シュレディンガーの猫

「ボクはね、高い所が好きなんだ。高い所から周囲を見渡すと色々な物が見えるだろう?動いていないのに沢山の物を見渡せるあの感じ、全能感とでも言えば良いのかな?ともかくソレがとてもとても好きでね。」


「なるほど、概ね理解しました。つまり全能感に酔って落っこちたと。」


大きな商業ビルの真前に半壊した状態で倒れていた、頑丈そうな設計の人形ロボットの話をきき、変わったデザインのドローンがここで何があったのかの推理し語る。

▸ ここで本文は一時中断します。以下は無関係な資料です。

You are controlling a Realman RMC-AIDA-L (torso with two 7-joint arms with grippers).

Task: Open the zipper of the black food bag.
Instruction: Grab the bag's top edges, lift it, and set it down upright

「いやぁー、そうなんだよね。力仕事を想定されて作られたお陰で完全には壊れなかったんだけども、流石に無傷とは行かなかったよね!いやー今回は高過ぎたみたいだ。」


「壊れた割に元気ですね。もう少し自身の行いを恥じては?」


ドローンの指摘にロボットは「面目ない。」と笑う。

そんなロボットの反応に「はぁー」とあからさまな呆れた反応をすると、壊れた下半身の修理作業をしている人間の少年の方へとフワフワと移動する。


「どうですか?」


「うん、見事に壊れてる。」


「治せそうですか?」


「この街、管理用ロボットが沢山いたし部品を取り扱ってるお店もあるだろうから何とかなると思う。」


「ふむ。だそうですよ?」


「いや、すまないね!面倒を掛けてしまって。」


爪も皮膚もないためにコツコツと音を立てながら頭を掻く仕草をするロボットに「気にしないで。」と少年は返す。

それから


「じゃあ部品探しに行ってくる。」


と言い残すと少年は商業ビルの中へと入って行った。

それを追おうとしたドローンをロボットが「なあ?」と引き留める。


「何ですか?」


「空を飛べる君は、雲の上に行った事はあるかい?」


先程と違い何処か真剣な声色のロボットに、しかしドローンは変わらぬ調子で「いいえ。」と返す。


「雲の上に行きたいのですか?」


その問いにロボットは首を横に振る。


「人間は停止すると空へ行くと聞いた事があるんだ。だから居なくなってしまった人達は、皆あの空を漂う雲の上に居るのかなと、そう思ってね。今までずっと雲を見ていた。でも、結局わからなかった。」


「そうですか。」


「君は、どう思う?人間は雲の上にいると思うかい?」


ロボットはその問いの答えを既に持っている。

ドローンはそう考えていた。

それ故にこのロボットは飛んだのだろう。

逃飛したのだろうと。

だからドローンは僅かに考えた。

何と答えるべきなのかを。


「いるかもしれませんね。」


「理由を聞いても良いかい?」


「私達は人間によって作られました。生命すら創り出せるのです。雲の上に移住していたとしてもおかしくないのでわないかと。」


ドローンの意見に、ロボットは「そうか。」とだけ返すと静かに空を見上げ始める。


「では、私も行きます。」


そう残し、ドローンもその場を後にした。